What you should do —
Return each line below holding the string "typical".

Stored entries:
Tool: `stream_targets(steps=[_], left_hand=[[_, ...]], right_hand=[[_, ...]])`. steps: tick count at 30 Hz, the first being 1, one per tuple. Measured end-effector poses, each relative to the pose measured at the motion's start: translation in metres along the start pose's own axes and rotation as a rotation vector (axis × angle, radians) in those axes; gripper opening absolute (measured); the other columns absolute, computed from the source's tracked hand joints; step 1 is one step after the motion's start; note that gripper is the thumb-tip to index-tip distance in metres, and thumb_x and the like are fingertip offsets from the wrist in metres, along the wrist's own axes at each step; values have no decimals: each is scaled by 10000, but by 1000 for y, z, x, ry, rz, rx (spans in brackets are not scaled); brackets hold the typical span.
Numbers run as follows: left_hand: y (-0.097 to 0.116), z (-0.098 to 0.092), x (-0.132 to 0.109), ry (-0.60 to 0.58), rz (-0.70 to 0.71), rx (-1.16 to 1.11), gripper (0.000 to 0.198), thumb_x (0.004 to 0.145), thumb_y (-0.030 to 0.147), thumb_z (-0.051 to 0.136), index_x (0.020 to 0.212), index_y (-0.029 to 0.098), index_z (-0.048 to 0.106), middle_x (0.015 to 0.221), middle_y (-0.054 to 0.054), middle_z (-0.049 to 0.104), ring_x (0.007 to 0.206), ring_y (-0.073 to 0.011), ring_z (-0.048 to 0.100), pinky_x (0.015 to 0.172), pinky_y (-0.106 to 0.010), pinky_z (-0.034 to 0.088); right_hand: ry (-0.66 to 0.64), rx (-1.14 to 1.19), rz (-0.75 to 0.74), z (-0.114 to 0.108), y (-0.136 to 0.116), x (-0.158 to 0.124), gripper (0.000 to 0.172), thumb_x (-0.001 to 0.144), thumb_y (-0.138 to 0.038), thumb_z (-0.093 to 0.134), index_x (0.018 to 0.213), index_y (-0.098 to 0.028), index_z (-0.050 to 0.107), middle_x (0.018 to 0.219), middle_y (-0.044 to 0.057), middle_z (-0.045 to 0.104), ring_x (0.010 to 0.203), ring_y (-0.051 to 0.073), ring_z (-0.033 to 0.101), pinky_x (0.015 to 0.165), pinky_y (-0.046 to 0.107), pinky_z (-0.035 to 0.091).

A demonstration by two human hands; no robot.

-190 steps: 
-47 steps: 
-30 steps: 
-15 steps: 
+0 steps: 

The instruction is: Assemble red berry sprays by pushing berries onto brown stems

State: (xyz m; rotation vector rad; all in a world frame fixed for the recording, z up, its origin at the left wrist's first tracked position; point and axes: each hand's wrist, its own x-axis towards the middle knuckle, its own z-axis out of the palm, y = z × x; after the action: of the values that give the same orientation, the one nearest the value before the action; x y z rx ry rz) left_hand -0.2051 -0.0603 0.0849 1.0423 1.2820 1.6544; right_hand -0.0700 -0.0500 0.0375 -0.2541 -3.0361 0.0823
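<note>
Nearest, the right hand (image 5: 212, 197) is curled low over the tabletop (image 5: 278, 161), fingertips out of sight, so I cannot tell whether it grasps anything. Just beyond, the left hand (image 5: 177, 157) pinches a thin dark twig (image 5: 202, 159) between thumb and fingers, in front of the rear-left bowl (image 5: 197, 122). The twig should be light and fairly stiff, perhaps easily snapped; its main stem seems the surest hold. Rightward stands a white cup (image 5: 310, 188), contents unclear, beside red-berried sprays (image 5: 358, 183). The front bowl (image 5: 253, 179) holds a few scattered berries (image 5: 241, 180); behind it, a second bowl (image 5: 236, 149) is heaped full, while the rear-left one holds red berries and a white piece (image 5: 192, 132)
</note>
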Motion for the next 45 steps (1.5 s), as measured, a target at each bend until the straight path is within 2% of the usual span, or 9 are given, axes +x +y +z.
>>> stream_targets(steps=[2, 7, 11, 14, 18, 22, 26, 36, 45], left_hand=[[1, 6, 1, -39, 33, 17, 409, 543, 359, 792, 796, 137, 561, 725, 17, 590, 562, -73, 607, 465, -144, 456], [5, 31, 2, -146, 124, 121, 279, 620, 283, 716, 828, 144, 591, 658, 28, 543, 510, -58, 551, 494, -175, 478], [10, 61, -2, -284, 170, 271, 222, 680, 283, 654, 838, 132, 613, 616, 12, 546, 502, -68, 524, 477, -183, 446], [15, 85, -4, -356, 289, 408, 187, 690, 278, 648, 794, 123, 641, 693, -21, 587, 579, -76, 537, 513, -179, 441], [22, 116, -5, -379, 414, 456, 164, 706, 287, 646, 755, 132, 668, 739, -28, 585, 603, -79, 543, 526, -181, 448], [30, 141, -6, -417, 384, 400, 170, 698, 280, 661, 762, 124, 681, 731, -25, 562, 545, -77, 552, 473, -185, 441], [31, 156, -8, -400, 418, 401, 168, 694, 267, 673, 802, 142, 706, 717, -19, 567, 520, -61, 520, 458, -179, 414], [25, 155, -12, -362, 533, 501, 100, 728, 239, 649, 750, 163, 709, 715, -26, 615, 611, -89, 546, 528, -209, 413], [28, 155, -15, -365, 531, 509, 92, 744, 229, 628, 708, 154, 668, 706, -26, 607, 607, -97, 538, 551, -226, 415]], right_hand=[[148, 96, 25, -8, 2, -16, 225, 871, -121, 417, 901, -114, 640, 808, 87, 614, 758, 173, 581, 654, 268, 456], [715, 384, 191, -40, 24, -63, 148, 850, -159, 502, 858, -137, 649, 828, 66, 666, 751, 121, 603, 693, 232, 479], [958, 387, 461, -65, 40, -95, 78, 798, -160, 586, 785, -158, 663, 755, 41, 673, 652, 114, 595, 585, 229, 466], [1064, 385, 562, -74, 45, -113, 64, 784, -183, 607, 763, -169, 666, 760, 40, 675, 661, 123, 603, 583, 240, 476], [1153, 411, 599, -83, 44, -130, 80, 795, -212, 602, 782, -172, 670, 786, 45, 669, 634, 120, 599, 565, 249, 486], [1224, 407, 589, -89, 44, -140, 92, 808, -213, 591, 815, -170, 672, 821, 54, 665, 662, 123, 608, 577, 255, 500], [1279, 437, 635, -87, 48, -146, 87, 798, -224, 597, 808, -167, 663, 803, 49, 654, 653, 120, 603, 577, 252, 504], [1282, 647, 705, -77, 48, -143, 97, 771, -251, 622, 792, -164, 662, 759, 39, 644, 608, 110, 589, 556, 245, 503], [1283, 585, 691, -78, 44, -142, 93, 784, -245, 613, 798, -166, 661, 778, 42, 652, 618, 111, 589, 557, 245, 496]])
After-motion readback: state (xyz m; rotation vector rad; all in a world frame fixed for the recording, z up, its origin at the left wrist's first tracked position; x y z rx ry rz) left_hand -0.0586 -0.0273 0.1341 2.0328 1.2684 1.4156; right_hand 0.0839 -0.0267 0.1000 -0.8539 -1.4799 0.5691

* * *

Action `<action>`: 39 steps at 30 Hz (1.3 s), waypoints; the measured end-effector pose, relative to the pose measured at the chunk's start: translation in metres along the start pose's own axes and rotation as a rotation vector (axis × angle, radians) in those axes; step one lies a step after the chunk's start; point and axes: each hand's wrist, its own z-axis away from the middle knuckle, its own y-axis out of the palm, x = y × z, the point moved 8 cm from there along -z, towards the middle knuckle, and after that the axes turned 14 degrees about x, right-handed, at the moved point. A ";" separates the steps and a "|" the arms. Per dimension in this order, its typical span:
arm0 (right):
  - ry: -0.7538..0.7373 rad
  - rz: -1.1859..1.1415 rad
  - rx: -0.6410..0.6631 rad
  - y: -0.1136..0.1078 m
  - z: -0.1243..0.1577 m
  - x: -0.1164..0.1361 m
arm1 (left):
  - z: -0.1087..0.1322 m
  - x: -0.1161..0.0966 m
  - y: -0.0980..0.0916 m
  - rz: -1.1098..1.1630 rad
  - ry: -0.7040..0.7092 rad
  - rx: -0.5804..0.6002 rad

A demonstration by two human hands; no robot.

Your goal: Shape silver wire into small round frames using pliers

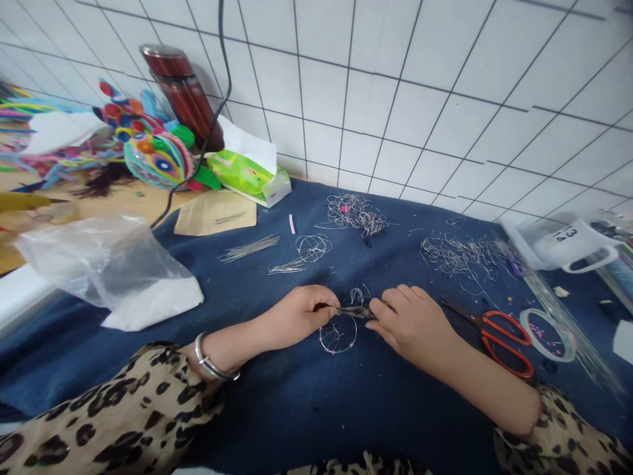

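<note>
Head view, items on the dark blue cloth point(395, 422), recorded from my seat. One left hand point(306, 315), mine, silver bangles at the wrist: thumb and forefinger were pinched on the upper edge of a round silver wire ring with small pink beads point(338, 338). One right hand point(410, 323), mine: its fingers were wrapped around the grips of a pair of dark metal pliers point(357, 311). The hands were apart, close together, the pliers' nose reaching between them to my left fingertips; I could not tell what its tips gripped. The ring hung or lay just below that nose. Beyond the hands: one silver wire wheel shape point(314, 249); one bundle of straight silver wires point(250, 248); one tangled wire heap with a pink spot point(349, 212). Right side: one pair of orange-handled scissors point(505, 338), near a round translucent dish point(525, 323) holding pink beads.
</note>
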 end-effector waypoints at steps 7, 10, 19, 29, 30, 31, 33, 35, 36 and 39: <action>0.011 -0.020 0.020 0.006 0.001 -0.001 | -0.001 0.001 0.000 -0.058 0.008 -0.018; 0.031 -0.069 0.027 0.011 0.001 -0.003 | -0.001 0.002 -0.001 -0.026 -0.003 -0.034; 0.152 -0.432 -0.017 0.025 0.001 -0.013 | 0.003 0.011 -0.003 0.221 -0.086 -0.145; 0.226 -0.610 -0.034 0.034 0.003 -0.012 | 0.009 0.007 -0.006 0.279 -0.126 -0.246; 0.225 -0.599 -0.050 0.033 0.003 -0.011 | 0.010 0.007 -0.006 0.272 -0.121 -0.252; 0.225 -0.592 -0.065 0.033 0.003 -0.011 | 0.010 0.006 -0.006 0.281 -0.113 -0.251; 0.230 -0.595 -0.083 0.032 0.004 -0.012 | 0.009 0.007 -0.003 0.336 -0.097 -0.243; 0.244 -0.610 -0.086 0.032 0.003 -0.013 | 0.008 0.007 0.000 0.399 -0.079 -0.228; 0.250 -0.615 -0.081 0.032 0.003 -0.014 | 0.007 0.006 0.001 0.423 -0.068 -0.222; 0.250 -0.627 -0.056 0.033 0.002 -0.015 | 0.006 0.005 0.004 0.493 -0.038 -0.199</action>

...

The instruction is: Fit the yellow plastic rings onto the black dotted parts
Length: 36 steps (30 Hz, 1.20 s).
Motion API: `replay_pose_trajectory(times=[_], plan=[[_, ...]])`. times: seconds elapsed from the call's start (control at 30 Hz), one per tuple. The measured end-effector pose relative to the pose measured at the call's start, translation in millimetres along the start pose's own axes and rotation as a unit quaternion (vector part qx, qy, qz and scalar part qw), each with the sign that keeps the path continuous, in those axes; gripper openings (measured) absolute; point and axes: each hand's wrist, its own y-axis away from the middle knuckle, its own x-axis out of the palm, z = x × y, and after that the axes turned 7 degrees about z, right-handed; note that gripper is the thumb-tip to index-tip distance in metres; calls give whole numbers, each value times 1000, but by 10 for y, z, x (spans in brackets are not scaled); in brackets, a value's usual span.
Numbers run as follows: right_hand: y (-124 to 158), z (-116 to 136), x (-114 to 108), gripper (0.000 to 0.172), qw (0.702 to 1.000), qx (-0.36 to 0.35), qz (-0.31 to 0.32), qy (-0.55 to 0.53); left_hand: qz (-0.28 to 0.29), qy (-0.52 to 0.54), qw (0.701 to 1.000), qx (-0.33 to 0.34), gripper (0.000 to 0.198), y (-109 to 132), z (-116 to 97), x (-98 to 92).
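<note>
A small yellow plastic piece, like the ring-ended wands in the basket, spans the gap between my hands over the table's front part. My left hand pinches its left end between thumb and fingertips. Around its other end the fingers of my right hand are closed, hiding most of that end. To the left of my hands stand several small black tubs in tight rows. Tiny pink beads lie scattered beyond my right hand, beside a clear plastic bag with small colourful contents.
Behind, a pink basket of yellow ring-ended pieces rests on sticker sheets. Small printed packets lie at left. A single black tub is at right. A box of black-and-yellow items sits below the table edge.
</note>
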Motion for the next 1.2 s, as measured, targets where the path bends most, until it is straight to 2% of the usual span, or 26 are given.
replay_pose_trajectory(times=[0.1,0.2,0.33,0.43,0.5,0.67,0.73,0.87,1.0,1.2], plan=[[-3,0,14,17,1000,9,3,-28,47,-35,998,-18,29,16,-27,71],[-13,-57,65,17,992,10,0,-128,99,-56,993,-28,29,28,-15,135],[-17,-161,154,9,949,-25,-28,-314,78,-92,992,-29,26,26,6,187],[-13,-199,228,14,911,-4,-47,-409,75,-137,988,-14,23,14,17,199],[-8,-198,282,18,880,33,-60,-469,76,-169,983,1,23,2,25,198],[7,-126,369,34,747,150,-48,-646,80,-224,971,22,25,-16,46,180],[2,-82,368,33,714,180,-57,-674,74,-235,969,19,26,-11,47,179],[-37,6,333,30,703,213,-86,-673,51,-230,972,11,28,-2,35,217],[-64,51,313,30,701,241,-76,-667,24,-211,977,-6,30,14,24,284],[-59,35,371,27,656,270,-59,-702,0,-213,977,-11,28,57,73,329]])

The completed task —
Tool: `stream_targets(steps=[_], left_hand=[[_, ...]], right_hand=[[_, ...]])`. steps: tick count at 30 Hz, the first being 1, one per tuple. Measured end-effector poses, each relative to the pose measured at the motion's start: translation in metres along the start pose's own axes and rotation as a rotation vector (axis × angle, radians) in those axes; gripper opening absolute (measured); the other columns absolute, computed from the source's tracked hand joints; step 1 is one step after the motion's start; note that gripper is the thumb-tip to index-tip distance in metres, and thumb_x and the like are fingertip offsets from the wrist in metres, along the wrist's own axes at each step; values have no decimals: each is scaled by 10000, but by 1000 for y, z, x, ry, rz, rx (spans in brackets are not scaled); brackets hold the typical span.
Action `<action>`: 39 steps at 30 Hz (1.3 s), waypoints; the measured end-effector pose, relative to the pose measured at the chunk's start: translation in metres along the start pose's own axes and rotation as a rotation vector (axis × angle, radians) in those axes; step one lies a step after the chunk's start; point and axes: each hand's wrist, its own z-axis away from the middle knuckle, its own y-axis out of the palm, x = y × z, the point moved 8 cm from there along -z, towards the middle knuckle, and after that the axes turned 14 degrees about x, right-handed, at the moved point. A ";" separates the steps and a "|" the arms. Per dimension in this order, its typical span:

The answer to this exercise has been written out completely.